■ Work instruction ■
What lines in the records below mention "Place"? List them all.

*** Source material ***

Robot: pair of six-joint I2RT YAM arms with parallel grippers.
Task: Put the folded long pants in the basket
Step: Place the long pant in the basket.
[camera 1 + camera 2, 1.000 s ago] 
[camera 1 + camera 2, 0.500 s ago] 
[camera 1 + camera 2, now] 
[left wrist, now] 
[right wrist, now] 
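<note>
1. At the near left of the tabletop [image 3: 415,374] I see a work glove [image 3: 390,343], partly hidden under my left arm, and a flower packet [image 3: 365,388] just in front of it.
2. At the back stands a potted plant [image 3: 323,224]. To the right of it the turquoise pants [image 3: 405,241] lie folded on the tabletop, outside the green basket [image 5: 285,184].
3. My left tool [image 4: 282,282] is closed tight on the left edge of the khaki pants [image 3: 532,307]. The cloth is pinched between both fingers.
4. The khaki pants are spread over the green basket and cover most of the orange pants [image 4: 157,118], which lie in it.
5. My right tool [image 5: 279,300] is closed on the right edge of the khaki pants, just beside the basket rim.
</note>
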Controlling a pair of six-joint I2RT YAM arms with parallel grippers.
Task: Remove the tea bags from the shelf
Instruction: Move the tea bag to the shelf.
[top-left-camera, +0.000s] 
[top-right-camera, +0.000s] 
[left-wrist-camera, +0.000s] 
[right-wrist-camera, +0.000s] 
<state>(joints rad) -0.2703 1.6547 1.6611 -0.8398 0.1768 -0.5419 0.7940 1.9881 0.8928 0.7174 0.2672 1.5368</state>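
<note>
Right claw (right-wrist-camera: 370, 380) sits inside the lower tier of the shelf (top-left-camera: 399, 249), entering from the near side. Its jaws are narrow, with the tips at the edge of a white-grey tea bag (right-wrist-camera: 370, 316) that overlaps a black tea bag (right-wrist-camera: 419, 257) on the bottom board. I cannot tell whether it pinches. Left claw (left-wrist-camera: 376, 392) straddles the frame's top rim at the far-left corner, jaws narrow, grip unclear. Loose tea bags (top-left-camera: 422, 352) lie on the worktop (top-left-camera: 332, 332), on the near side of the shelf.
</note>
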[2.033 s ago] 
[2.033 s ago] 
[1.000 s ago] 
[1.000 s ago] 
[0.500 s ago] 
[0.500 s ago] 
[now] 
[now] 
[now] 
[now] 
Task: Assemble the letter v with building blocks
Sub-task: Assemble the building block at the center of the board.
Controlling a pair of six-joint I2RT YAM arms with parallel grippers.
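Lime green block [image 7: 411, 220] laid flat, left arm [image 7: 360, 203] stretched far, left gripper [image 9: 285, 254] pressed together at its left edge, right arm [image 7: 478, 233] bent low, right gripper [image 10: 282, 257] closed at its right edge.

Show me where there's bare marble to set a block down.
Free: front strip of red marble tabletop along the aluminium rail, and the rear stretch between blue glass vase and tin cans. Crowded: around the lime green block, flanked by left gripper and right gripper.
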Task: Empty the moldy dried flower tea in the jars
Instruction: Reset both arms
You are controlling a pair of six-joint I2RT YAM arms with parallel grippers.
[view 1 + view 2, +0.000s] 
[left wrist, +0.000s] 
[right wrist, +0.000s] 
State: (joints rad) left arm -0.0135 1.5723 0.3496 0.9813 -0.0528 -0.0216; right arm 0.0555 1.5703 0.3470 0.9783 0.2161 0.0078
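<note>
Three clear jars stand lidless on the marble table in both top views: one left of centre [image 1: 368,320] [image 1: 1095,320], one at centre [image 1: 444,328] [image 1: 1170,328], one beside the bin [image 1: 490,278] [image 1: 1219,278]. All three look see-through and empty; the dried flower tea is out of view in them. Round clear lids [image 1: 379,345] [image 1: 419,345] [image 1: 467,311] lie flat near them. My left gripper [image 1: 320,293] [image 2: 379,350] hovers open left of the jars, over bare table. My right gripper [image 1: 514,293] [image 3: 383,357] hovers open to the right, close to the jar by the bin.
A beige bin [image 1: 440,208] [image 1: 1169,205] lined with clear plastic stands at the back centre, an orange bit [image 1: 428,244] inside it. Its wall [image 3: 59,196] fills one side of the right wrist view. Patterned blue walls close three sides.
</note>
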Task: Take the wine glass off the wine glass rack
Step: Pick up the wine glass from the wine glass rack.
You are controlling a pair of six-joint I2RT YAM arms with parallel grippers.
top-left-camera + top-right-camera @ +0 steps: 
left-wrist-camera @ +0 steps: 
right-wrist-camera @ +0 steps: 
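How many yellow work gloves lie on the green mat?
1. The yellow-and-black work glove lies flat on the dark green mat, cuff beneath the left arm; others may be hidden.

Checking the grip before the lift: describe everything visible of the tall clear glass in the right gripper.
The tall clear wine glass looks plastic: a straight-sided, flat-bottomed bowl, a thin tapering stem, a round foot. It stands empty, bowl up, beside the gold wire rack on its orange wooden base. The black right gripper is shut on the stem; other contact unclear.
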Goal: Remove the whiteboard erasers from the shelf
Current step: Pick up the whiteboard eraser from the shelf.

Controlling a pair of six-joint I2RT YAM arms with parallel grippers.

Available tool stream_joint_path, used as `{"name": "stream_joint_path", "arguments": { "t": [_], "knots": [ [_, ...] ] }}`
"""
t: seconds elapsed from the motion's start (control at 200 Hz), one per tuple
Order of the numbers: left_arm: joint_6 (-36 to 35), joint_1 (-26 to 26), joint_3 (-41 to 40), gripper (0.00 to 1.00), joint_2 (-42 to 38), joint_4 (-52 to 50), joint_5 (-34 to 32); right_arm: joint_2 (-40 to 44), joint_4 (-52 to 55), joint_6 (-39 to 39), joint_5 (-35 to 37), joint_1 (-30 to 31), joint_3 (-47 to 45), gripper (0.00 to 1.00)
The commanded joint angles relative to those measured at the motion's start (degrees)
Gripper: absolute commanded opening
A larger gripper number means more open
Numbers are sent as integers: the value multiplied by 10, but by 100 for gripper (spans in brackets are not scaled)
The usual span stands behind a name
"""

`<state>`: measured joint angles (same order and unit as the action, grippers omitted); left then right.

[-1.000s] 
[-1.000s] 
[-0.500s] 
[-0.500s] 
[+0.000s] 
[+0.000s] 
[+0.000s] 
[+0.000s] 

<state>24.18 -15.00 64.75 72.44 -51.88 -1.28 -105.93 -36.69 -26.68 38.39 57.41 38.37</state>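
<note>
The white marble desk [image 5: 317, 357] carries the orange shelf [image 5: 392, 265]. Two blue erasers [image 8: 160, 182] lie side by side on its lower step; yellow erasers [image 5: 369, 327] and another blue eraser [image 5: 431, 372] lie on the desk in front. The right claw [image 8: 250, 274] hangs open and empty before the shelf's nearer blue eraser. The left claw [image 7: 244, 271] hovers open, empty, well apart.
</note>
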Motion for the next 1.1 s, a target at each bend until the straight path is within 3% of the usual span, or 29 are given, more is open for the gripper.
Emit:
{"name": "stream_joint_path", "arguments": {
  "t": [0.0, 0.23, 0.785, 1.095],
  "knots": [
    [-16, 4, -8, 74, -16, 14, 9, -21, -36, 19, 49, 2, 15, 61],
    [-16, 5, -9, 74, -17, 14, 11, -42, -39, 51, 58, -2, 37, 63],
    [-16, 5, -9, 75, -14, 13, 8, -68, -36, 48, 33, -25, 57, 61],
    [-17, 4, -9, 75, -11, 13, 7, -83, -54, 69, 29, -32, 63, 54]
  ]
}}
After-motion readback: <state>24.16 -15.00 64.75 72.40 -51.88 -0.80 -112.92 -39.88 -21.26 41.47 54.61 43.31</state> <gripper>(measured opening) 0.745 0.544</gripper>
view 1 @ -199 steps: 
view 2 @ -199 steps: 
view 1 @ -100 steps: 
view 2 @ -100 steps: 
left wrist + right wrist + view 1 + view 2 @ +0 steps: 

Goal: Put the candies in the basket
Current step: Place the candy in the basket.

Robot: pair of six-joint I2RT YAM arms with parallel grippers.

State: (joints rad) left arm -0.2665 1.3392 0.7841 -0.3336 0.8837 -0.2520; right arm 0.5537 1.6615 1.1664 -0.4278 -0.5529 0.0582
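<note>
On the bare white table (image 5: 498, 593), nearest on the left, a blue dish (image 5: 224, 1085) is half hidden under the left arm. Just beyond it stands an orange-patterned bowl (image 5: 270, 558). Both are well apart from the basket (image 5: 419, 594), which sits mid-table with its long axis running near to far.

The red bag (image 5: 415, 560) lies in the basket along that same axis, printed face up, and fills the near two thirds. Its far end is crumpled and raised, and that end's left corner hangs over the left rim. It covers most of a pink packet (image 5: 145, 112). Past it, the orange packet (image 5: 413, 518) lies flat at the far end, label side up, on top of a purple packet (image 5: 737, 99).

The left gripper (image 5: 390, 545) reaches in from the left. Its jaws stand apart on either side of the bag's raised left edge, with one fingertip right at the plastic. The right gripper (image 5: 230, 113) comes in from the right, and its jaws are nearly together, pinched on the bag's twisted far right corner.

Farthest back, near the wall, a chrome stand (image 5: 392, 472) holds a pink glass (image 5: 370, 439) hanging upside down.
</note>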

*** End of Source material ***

■ Solution to this exercise ■
Step: Place the long pant in the basket.
Current step: Place the candy in the basket.

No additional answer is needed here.